Computationally designed liver-specific transcriptional cis-regulatory modules and hyper-functional factor IX improve liver-targeted gene therapy for hemophilia B.

The development of the next-generation gene therapy vectors for hemophilia requires the use of lower and thus potentially safer vector doses, while augmenting their therapeutic efficacy. We have identified hepatocyte-specific transcriptional cis-regulatory modules (CRMs) using a computational strategy that increased factor IX (FIX) levels 11 to 15-fold. Vector efficacy could be enhanced by combining these hepatocyte-specific CRMs with a synthetic codon-optimized hyper-functional FIX-R338L Padua transgene. This Padua mutation boosted FIX activity up to 7-fold, with no apparent increase in thrombotic risk. We then validated this combination approach using self-complementary serotype 9 adeno-associated viral vectors (scAAV9) in hemophilia B mice.

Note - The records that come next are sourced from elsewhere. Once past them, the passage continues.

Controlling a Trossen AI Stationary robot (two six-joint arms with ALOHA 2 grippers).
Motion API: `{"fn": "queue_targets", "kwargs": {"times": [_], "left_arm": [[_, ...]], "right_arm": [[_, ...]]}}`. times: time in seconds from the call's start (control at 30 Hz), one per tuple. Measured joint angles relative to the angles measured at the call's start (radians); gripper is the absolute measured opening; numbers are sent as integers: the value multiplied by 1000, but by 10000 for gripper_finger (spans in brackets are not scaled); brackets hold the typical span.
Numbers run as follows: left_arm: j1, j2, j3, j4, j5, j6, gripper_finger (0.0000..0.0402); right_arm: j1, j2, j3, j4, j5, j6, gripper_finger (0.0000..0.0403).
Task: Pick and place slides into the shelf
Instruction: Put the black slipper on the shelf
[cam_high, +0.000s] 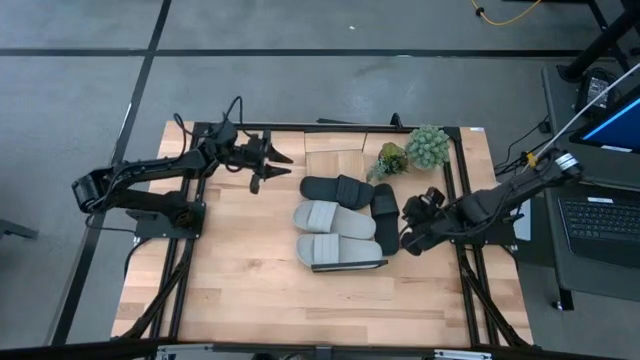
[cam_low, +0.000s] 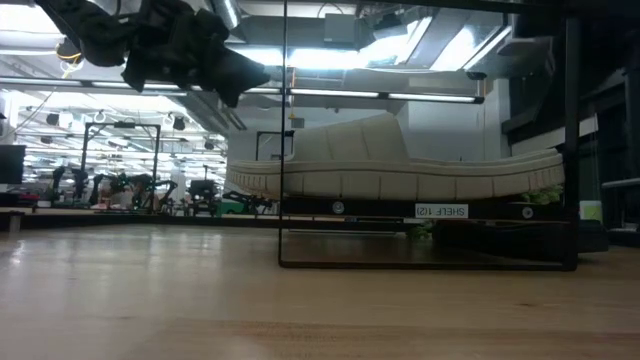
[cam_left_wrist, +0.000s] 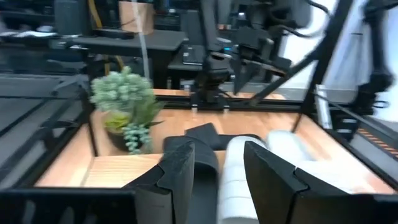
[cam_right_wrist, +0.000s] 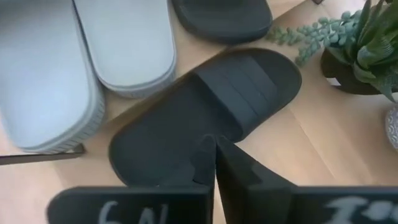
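Two light grey slides (cam_high: 333, 217) (cam_high: 338, 250) lie side by side at the table's middle. In the low view one grey slide (cam_low: 390, 165) rests sole down on the shelf (cam_low: 440, 210), whose black wire frame (cam_high: 352, 266) shows at its near side. One black slide (cam_high: 337, 187) lies farther back. Another black slide (cam_right_wrist: 205, 118) lies to the right. My right gripper (cam_right_wrist: 216, 158) (cam_high: 408, 240) is shut, slanting down over that slide's near end. My left gripper (cam_high: 280, 168) (cam_left_wrist: 227, 177) hangs open and level at the far left, nothing between its fingers. My right gripper's shut fingertips (cam_right_wrist: 224, 163) stand over the footbed of the black slide near its heel end (cam_right_wrist: 161, 155), slanting down from the table's right. Whether they touch the footbed, I cannot tell. The slide lies flat on the table.
Two potted plants (cam_high: 428, 147) (cam_high: 388, 160) stand at the far right, close behind the black slides. A black frame rail (cam_high: 455, 190) runs along the table's right side. Bare wood (cam_high: 230, 260) stretches left of and in front of the slides. A laptop (cam_high: 600, 215) sits off the table's right edge.
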Motion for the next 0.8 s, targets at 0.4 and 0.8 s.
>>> {"fn": "queue_targets", "kwargs": {"times": [0.4,0.8], "left_arm": [[-7,0,0,-1,-133,52,131],[-7,0,0,-32,-133,53,132]], "right_arm": [[-2,229,0,-6,76,-29,99],[-58,327,0,-21,77,-86,156]]}}
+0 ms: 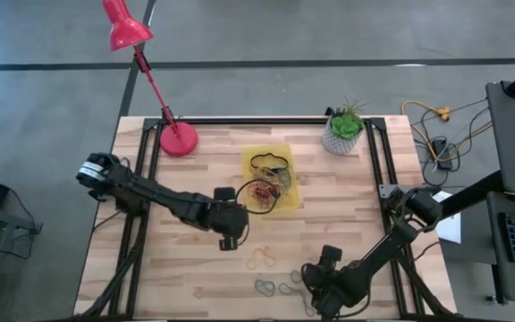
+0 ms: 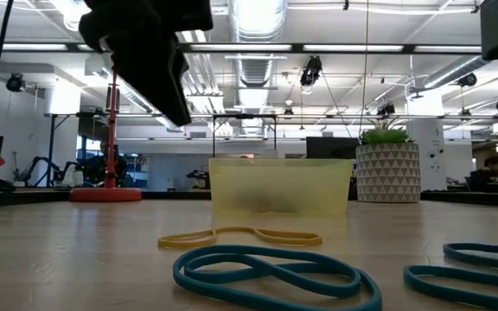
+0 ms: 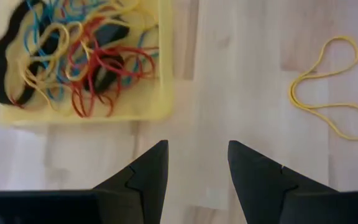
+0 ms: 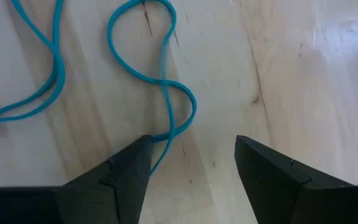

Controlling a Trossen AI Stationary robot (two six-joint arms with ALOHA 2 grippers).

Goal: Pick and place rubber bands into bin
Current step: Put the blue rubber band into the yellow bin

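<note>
The yellow translucent bin [image 1: 268, 179] [image 2: 280, 186] [image 3: 160, 74] holds a tangle of red, black, yellow and blue rubber bands [image 3: 79, 59]. On the bare table lie a yellow band [image 1: 259, 260] [image 3: 328, 87] [image 2: 240, 236] and two blue bands [image 1: 265, 286] [image 1: 291, 289] [image 2: 275, 269]. My left gripper [image 1: 229, 240] [image 3: 197, 168] hovers open over bare wood just near of the bin's corner, the yellow band off to one side. My right gripper [image 1: 316, 291] [image 4: 191, 162] is open low over the table by the near edge, at the end of a blue band [image 4: 166, 81]. My right gripper has one finger [image 4: 129, 168] over the end of the blue band's loop [image 4: 163, 134], which runs out of sight behind that finger. Whether the finger touches the band I cannot tell. The band lies flat and slack on the table.
A white ribbed plant pot [image 1: 342, 132] [image 2: 387, 173] stands at the far right of the table and a red lamp's base [image 1: 178, 139] [image 2: 106, 194] at the far left. Black rails [image 1: 374, 170] run along the table's sides. Open wood lies between the bin and the loose bands.
</note>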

This resulted in sustained supra-physiologic FIX activity (400%), correction of the bleeding diathesis at clinically relevant, low vector doses (5x1010 vg/kg) that are considered safe in subjects undergoing gene therapy. Moreover, immune tolerance could be induced that precluded induction of inhibitory antibodies to FIX upon immunization with recombinant FIX protein.